## YOUR OBJECTIVE
The following data has a line with "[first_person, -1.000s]" and a line with "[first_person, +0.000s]". Write out exactly those lines and all the lines between them.

## DATASET EXCERPT
· · · · ·
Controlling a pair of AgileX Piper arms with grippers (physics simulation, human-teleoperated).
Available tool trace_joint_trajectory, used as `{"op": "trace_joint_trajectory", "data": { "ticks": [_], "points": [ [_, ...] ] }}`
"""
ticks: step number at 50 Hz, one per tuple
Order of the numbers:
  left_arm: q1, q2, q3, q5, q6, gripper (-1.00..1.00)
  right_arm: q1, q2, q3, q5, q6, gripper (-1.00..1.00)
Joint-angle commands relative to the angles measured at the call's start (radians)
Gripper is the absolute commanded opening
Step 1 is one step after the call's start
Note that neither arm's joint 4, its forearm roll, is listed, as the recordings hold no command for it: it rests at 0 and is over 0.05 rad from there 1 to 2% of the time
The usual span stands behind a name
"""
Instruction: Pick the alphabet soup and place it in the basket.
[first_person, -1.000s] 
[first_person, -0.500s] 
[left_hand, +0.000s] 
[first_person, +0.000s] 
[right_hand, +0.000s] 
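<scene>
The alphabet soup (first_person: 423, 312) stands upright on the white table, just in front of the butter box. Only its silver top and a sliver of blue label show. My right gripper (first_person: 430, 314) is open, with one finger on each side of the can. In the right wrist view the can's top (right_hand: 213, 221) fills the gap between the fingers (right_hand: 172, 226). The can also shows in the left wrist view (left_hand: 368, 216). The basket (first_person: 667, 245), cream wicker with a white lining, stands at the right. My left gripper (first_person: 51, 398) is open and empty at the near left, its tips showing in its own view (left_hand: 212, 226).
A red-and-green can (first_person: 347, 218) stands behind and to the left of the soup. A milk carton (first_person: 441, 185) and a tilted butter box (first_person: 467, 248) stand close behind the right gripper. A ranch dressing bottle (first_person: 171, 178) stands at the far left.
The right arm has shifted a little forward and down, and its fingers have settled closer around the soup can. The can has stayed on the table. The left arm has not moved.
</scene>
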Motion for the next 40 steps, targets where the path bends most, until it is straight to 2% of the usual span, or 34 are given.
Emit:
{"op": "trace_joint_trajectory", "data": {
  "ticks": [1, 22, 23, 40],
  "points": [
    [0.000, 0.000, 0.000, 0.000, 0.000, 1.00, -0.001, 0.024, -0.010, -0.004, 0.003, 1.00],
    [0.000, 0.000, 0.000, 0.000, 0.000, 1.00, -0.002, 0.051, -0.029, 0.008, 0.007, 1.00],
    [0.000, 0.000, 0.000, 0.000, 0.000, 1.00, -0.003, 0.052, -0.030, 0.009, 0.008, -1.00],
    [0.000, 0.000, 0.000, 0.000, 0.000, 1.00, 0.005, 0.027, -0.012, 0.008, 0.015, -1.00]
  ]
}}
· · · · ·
## EXERCISE RESULT
[first_person, -1.000s] 
[first_person, -0.500s] 
[left_hand, +0.000s] 
[first_person, +0.000s] 

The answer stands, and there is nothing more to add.